EXERCISE DIRECTIONS: Please tell how many of the lines below contain "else", using only a number.

PROVIDED MATERIAL:
+ + +
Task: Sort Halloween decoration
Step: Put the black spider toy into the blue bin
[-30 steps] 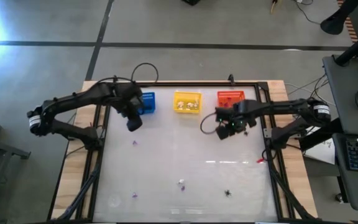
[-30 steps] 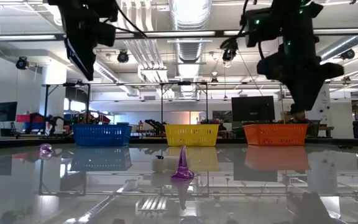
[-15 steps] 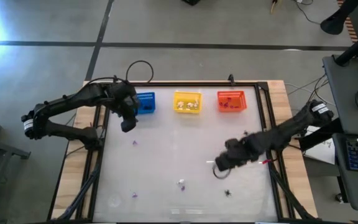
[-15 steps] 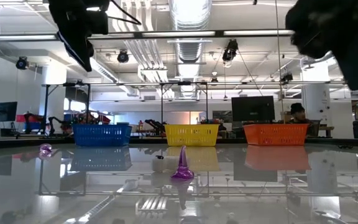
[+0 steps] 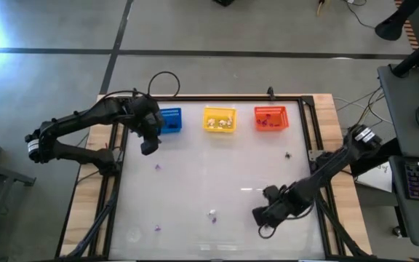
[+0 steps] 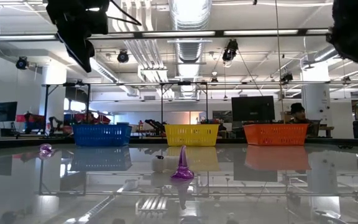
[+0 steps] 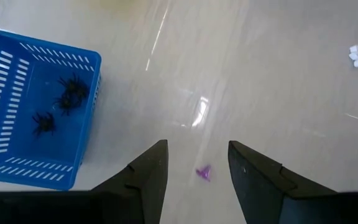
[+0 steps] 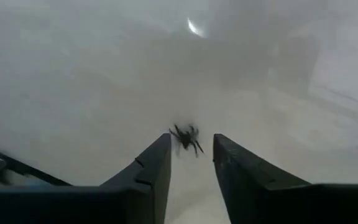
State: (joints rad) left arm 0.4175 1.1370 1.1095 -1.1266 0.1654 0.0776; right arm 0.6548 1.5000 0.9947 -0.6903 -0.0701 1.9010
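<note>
Jaws of right gripper parted, empty, black spider trinket just ahead between tips, on bench well apart from yellow basket. Jaws of left gripper parted, empty, beside blue basket; purple trinket between tips.

Three baskets line the bench's far edge; my left gripper hangs beside them, my right gripper over a spider near front.
</note>
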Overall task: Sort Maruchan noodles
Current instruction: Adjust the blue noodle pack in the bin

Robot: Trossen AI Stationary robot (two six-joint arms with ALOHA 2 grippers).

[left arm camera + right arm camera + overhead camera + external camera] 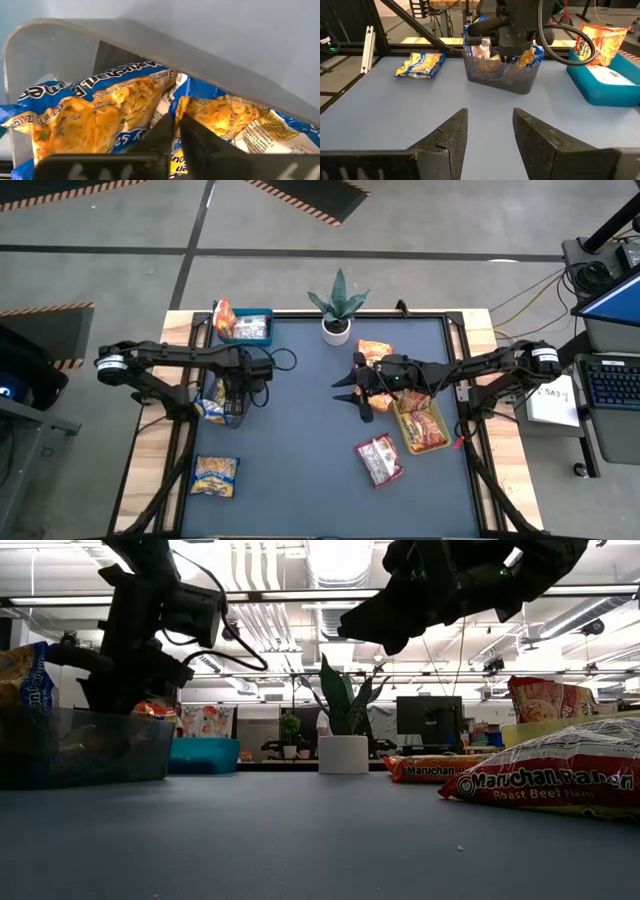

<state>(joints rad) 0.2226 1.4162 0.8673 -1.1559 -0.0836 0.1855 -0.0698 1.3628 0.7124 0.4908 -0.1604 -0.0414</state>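
Bench (pixel 300 480), blue top: noodle packets, bins.
Left hand (pixel 175 131) closed in clear bin (pixel 60 35) near left edge; right hand (pixel 490 132) part-open, empty, mid-bench.

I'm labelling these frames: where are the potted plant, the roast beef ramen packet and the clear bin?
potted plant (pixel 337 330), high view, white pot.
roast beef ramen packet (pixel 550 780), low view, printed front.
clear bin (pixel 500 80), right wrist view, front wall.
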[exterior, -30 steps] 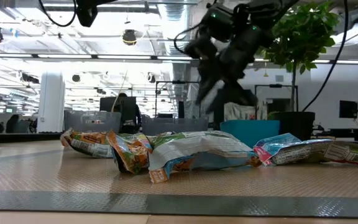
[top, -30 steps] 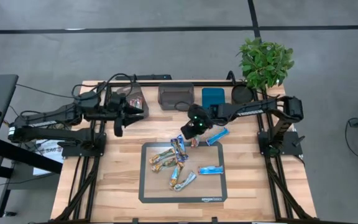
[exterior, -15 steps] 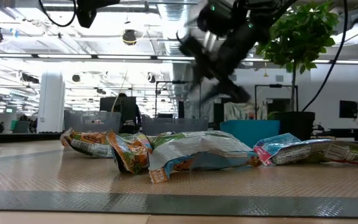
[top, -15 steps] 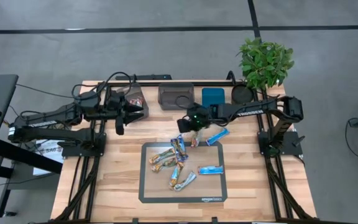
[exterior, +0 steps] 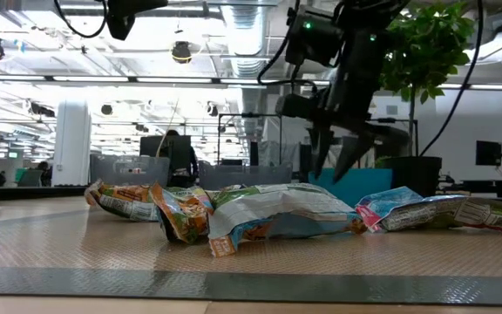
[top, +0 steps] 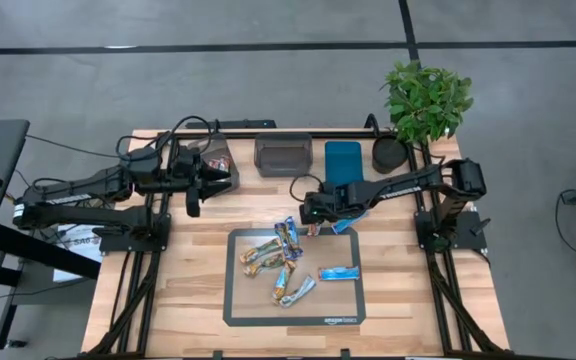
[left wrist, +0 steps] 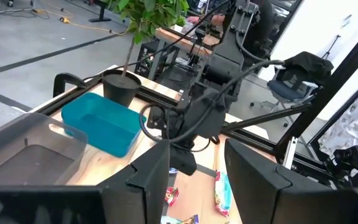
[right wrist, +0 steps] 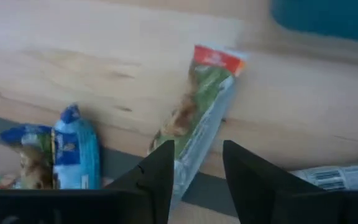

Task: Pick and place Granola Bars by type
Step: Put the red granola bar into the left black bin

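Several granola bars (top: 286, 262) lie scattered on a dark mat (top: 238, 310). My right gripper (top: 313, 212) hangs open, pointing down, above a bar with a red end (right wrist: 199, 102) that lies on the wood by the mat's far edge. In the low view the right gripper (exterior: 338, 157) stands clear above the bars (exterior: 260, 218). A blue bar (right wrist: 74, 152) lies beside it, and another blue bar (top: 351, 217) lies toward the right. My left gripper (top: 192, 190) waits open near the far left, by a clear bin (top: 215, 160).
A grey bin (top: 282, 156) and a blue bin (top: 344, 160) stand along the far edge, with a potted plant (top: 426, 100) at the far right corner. Bare wood lies left and right of the mat. The left wrist view shows the blue bin (left wrist: 101, 124) and right arm (left wrist: 210, 106).
My right gripper has turned from a slant to pointing straight down and has come lower, shifting slightly toward the table's right and near side, over the red-ended bar. The bars have stayed in place.
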Available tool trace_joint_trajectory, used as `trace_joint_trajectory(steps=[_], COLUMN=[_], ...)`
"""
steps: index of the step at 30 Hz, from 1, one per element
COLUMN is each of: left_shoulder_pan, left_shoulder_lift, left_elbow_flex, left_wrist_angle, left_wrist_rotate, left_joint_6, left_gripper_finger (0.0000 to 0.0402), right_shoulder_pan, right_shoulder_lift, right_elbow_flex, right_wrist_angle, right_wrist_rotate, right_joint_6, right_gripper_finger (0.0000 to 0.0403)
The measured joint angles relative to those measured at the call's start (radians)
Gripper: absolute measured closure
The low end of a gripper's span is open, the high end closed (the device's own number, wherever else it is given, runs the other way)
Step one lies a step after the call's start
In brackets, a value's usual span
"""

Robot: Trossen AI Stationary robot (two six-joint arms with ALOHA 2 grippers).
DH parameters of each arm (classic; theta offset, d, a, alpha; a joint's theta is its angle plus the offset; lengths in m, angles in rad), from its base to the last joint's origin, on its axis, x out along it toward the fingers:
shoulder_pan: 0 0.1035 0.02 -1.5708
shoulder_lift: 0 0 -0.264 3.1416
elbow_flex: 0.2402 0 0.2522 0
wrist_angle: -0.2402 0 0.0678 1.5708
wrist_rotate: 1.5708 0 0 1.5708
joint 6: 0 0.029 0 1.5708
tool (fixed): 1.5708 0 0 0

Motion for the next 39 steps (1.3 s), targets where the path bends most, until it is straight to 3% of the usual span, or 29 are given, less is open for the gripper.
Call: trace_joint_trajectory(steps=[10,18,23,33,39], left_shoulder_pan=[0.0,0.0,0.0,0.0,0.0], left_shoulder_lift=[0.0,0.0,0.0,0.0,0.0], left_elbow_flex=[0.0,0.0,0.0,0.0,0.001], left_wrist_angle=[-0.027,-0.038,-0.043,-0.044,-0.069], left_wrist_rotate=[0.002,0.005,0.002,-0.056,-0.101], left_joint_6=[0.0,0.0,-0.001,-0.002,-0.05], left_gripper_finger=[0.0256,0.0256,0.0256,0.0256,0.0256], right_shoulder_pan=[0.006,-0.034,-0.036,-0.044,-0.062], right_shoulder_lift=[0.067,0.147,0.177,0.185,0.185], right_elbow_flex=[0.001,0.006,0.056,0.154,0.298], right_wrist_angle=[0.073,0.117,0.09,0.077,0.084], right_wrist_rotate=[-0.003,-0.059,-0.056,-0.036,-0.03], right_joint_6=[-0.003,-0.021,-0.035,-0.187,-0.385], right_gripper_finger=[0.0189,0.0183,0.0216,0.0379,0.0378])
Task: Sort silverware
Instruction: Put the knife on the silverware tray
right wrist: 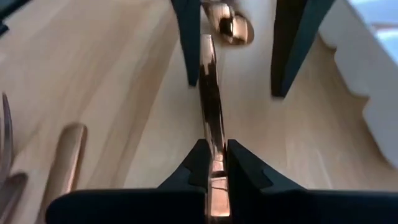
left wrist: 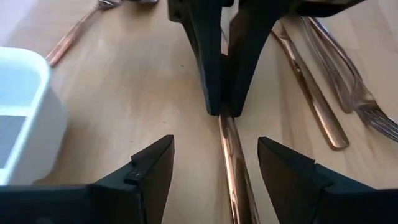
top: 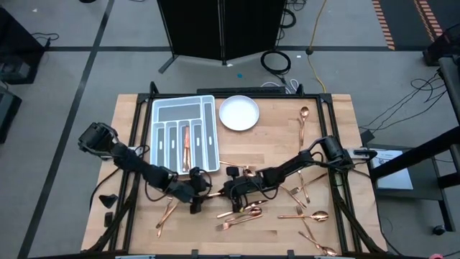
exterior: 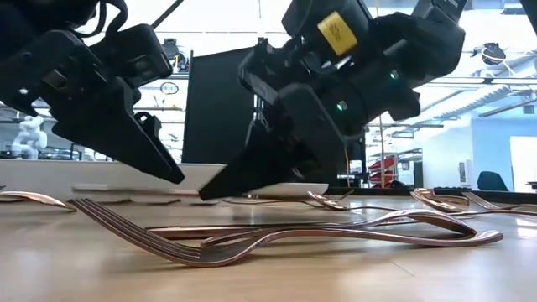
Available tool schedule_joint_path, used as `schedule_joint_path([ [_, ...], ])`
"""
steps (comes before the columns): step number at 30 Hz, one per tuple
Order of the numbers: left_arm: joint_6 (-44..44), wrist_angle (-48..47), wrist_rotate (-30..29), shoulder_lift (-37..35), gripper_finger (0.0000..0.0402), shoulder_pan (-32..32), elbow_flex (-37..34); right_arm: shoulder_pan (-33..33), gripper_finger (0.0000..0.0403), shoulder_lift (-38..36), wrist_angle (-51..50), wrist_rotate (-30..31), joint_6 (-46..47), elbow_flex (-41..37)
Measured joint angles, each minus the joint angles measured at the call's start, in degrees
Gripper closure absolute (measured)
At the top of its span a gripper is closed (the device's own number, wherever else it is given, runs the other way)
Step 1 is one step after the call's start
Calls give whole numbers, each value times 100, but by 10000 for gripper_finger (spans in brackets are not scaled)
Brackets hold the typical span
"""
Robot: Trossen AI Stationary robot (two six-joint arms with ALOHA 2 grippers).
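A slim copper piece of silverware (right wrist: 211, 118) lies between the two grippers, just right of the grey tray's (top: 159, 115) near right corner. The right gripper (right wrist: 214, 163) is clenched on one end of it, its fingers pinched tight on the handle. The left gripper (left wrist: 214, 163) faces it with fingers spread wide, one to each side of the piece and not touching it. Whether this piece is a fork, spoon or knife cannot be told.

One copper piece (top: 186, 147) lies in a middle slot of the tray. The rest of the silverware is loose on the wooden table (top: 133, 129): a cluster of forks (top: 241, 216) just near the grippers, a spoon (top: 305, 215) to the right, another spoon (top: 302, 122) far right, and a single piece (top: 167, 214) near left.

A yellow label (exterior: 335, 29) sits on the right arm in the low view; its writing is too small to read.

A white plate (top: 238, 113) stands beside the tray at the far edge. Open tabletop shows between the plate and the grippers, and along the near left edge.
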Motion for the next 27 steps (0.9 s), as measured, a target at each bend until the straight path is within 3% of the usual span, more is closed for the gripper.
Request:
schedule_joint_path([
  [15, 10, 0, 390, -8, 179, 113, 7, -145, 384, -22, -110, 29, -378, 457],
  [27, 49, 0, 395, -8, 264, 317, 7, -190, 383, -26, -341, -6, -378, 479],
])
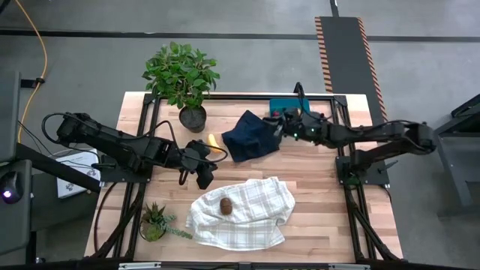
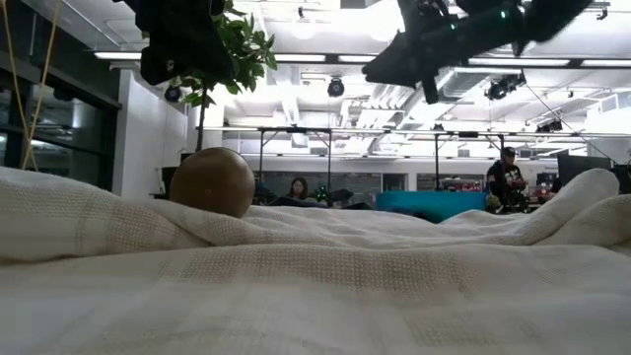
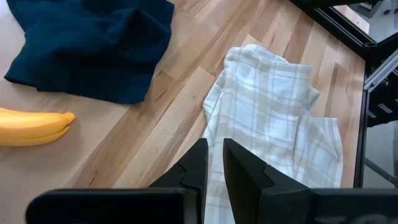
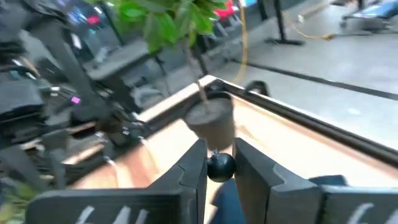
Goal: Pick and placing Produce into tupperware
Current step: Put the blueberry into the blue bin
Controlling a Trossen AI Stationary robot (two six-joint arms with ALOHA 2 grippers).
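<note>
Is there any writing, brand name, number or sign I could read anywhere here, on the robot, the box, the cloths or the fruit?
None can be read in any view.
The tupperware, the banana, the kiwi-like piece, the navy cloth and the plaid cloth show no lettering.
The striped strip on the floor carries orange and black stripes, no words.
Room lights and screens in the low view are too blurred to read.

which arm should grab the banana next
Left. Its end effector hangs empty next to the banana, which shows close in its wrist view. The right end effector is across the navy cloth, already gripping a small dark ball.
</note>
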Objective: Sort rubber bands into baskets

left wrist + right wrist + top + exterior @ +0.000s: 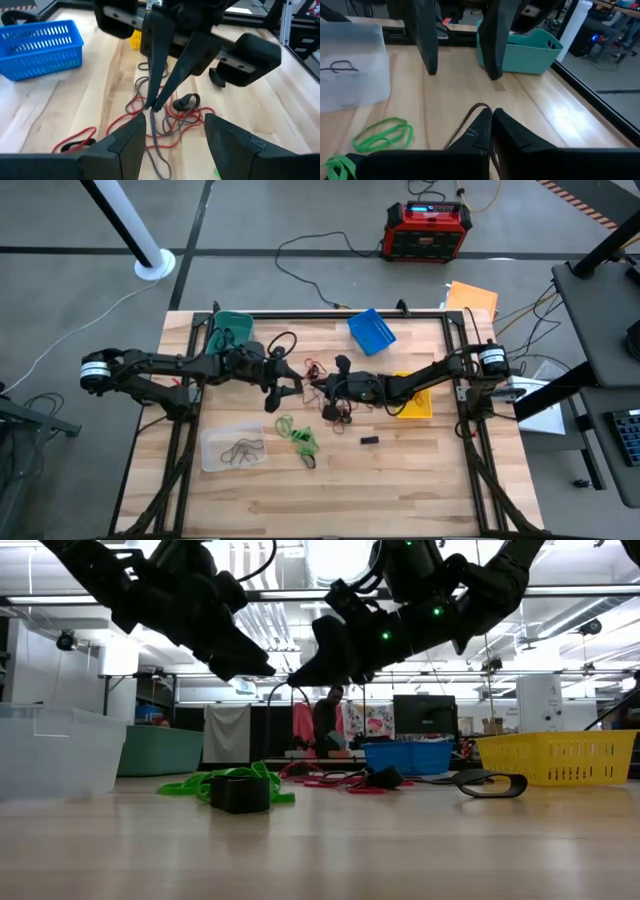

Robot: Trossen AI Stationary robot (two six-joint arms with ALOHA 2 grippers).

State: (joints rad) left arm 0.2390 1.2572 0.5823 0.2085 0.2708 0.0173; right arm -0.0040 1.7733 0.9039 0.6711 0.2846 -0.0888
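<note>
Red rubber bands (180, 120) lie tangled at the table's middle, and green ones (297, 435) lie nearer the front. My right gripper (152, 106) hangs above the red pile, shut on a dark brown band (156, 142). My left gripper (175, 127) faces it closely from the left. It is open, with one finger on either side of the hanging band, touching nothing. The teal basket (232, 328) and the blue basket (371, 330) stand at the far edge. The yellow basket (418, 402) sits under my right arm. The clear basket (233, 448), front left, holds dark bands. My right gripper pinches the dark brown band's top end (151, 111) between its two fingertips. The fingers slant down from the table's right side. The band hangs slack below them as a long thin loop, and its lower part (159, 160) reaches down to the red pile.
A small black block (369, 440) lies in front of the right arm. One black band (184, 101) rests among the red ones. Bare wood lies along the near edge. A person stands in the room behind the table.
</note>
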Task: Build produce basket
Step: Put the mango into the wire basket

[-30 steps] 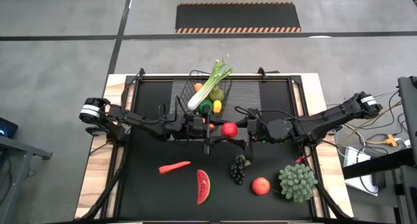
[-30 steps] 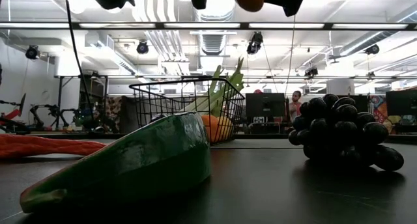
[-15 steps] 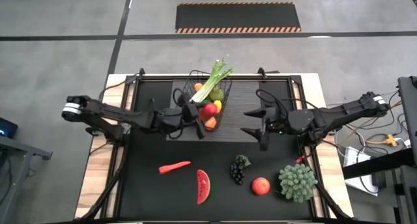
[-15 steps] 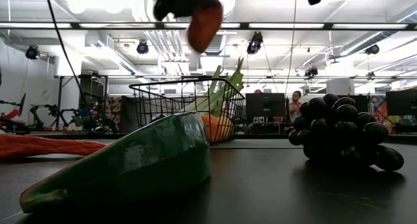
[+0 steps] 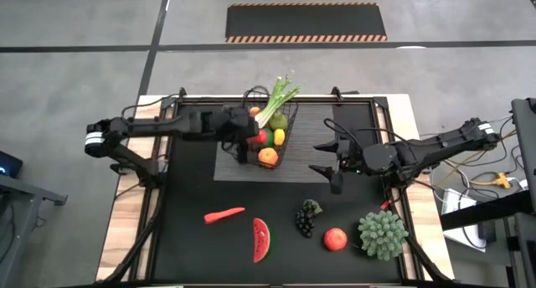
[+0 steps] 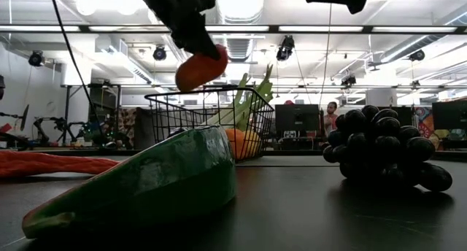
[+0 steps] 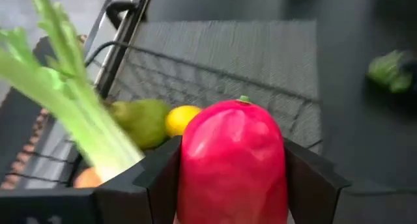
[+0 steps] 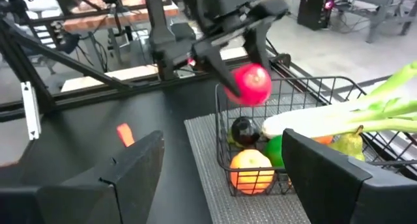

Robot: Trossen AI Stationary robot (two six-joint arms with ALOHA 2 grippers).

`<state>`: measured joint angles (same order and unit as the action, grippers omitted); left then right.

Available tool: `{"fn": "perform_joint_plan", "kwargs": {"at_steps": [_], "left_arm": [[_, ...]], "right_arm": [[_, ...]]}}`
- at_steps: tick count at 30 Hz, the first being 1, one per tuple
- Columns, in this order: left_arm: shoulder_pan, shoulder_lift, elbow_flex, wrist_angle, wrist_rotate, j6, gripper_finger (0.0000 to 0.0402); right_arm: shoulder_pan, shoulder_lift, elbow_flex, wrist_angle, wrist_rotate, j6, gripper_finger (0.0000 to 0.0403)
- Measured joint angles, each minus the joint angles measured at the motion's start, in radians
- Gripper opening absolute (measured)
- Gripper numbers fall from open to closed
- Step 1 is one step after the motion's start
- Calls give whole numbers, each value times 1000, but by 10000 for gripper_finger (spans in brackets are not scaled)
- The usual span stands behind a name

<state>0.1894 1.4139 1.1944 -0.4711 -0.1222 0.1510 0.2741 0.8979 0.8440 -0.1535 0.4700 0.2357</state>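
Note:
The black wire basket (image 5: 270,131) stands on the grey ribbed mat at the table's far middle. It holds a leek (image 5: 273,107), an orange (image 5: 268,156), a lemon and a pear. My left gripper (image 5: 255,139) reaches in from the left and is shut on a red apple (image 5: 263,138) above the basket's left part (image 6: 211,109). My right gripper (image 5: 323,159) hangs open to the right of the basket, touching nothing. On the near half of the table lie a carrot (image 5: 224,213), a watermelon slice (image 5: 261,239), dark grapes (image 5: 307,218) and a second red apple (image 5: 335,239). My left gripper pinches the red apple (image 7: 231,152) between its two fingers (image 7: 159,178), one on each side of its round body. The fingers slant down at it from the table's left (image 8: 251,83). The apple is lifted clear, above the basket's rim (image 6: 201,67).
A spiky green plant ball (image 5: 383,234) sits at the table's near right corner. Black rails (image 5: 383,125) border the dark mat left and right. Open dark mat lies between the basket and the near fruits. The watermelon (image 6: 146,185) and grapes (image 6: 383,145) fill the low view's foreground.
A second ago both grippers met at the table's middle with the red apple between them. My left gripper has since carried the apple up and toward the far edge, over the basket. My right gripper has drawn back toward the table's right.

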Motion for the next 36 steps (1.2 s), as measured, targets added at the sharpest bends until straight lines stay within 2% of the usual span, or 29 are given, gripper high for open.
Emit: {"fn": "perform_joint_plan", "kwargs": {"at_steps": [2,7,10,21,33,36], "left_arm": [[34,25,64,-64,26,49,201],[87,112,180,-167,167,147,201],[99,175,228,-229,191,201,201],[104,296,240,-299,190,357,201],[105,321,234,-323,162,381,201],[105,321,226,-308,108,383,201]], "right_arm": [[0,7,0,0,2,1,294],[0,21,0,2,3,1,295],[0,29,0,2,3,1,295],[0,39,0,0,4,7,295],[0,48,0,-2,3,13,295],[0,48,0,-8,3,16,295]]}}
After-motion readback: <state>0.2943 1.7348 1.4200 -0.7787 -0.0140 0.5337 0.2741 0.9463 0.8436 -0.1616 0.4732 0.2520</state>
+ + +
WRITTEN SOLUTION: 2